The aircraft maintenance team includes: low observables technicians, weapons load crew members, electrical and avionics specialists, fuels specialists, crash recovery team and crew chiefs.

"Our day-to-day mission out here is pretty simple: get the jets ready to go," said Staff Sgt. Donald Lundeen, 525th EAMU F-22 Raptor crew chief. "We make sure they are ready for our aircrew to train and to meet real-world requirements."

In order for the Raptors to support the TSP mission, each member of the team has a key role in the process. And while many might assume the pilot is the most significant player of the team, the maintenance team is a key player in ensuring the aircraft get off the ground, according to Sergeant Lundeen.

"I think [our] job is pretty important because without your crew chief [and maintenance team] out there working the jet, you really don't have a jet," said Sergeant Lundeen. "You have a good static display. That's about it."

While Sergeant Lundeen is proud of what he and his fellow crew chiefs are responsible for, he said he understands the big picture of what the entire team is responsible for.

"I think our job here is to show the world that we can take the F-22 Raptor, and put it on anyone's door step, anytime and anywhere," he said.

Even those with a few years experience, like Airman 1st Class Andrew Snelling, a 525th EMAU weapons load crew member, have pride in what they are accomplishing each day, but realize the importance of the 525th EAMU being deployed here.

"Our unit's goal is to get every sortie that we've planned," said Airman Snelling, 525th EAMU weapons load crew member. "If we're getting our sorties, it reflects well on our unit. As long as we get the sorties that we've planned and fly them successfully, we should be in fine shape."

Whether deployed or at home station, Airmen of the 525th EAMU have the same mission-- to ensure the aircraft is ready for flight.

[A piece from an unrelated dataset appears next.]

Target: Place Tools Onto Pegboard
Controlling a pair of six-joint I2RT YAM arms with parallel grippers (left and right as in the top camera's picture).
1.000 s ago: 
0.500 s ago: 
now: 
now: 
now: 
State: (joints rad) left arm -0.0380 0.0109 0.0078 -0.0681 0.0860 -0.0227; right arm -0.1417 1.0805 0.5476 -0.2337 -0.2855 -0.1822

The location, however, can play a role in what type of work is required for the maintenance unit, Sergeant Lundeen said.

"One of the challenges that we're going to face is definitely the heat," Sergeant Lundeen said. "Being out here, coming from Alaska, it's a pretty big change temperature wise. The aircraft dealing with humidity is another big challenge you face, but we've got a good unit, so we'll overcome anything that comes our way."

A great deal of responsibility is entrusted to the young enlisted Airmen who help ensure each Raptor is prepared to fly, Lieutenant Struyk said.

"Most young adults out of high school can't fathom being responsible for a $130 million aircraft," said Lieutenant Struyk. "The Airmen we have here make it look easy."

A core team of specialist is trained to troubleshoot problems from avionics to electrical equipment on the aircraft, the Lieutenant said.

One of the most important aspects of the F-22 is its low observable characteristics.

"We have a separate back shop crew called LO that maintains all of the coating on the aircraft," the lieutenant said. "Due to the heat, rain and high humidity, the LO technicians have one of the heaviest workloads here."

The Air Force deployed two contingents of F-22A Raptors, the newest addition to the Air Force's aircraft inventory, to Pacific Theater in May for approximately four months. Twelve fighters deployed to Kadena Air Base, Japan from the 94th Fighter Squadron at Langley Air Force Base, Va., and 12 deployed to Guam from the 525th Fighter Squadron at Elmendorf AFB, Alaska. The deployments support U.S. Pacific Command's Theater Security Packages in the Western Pacific.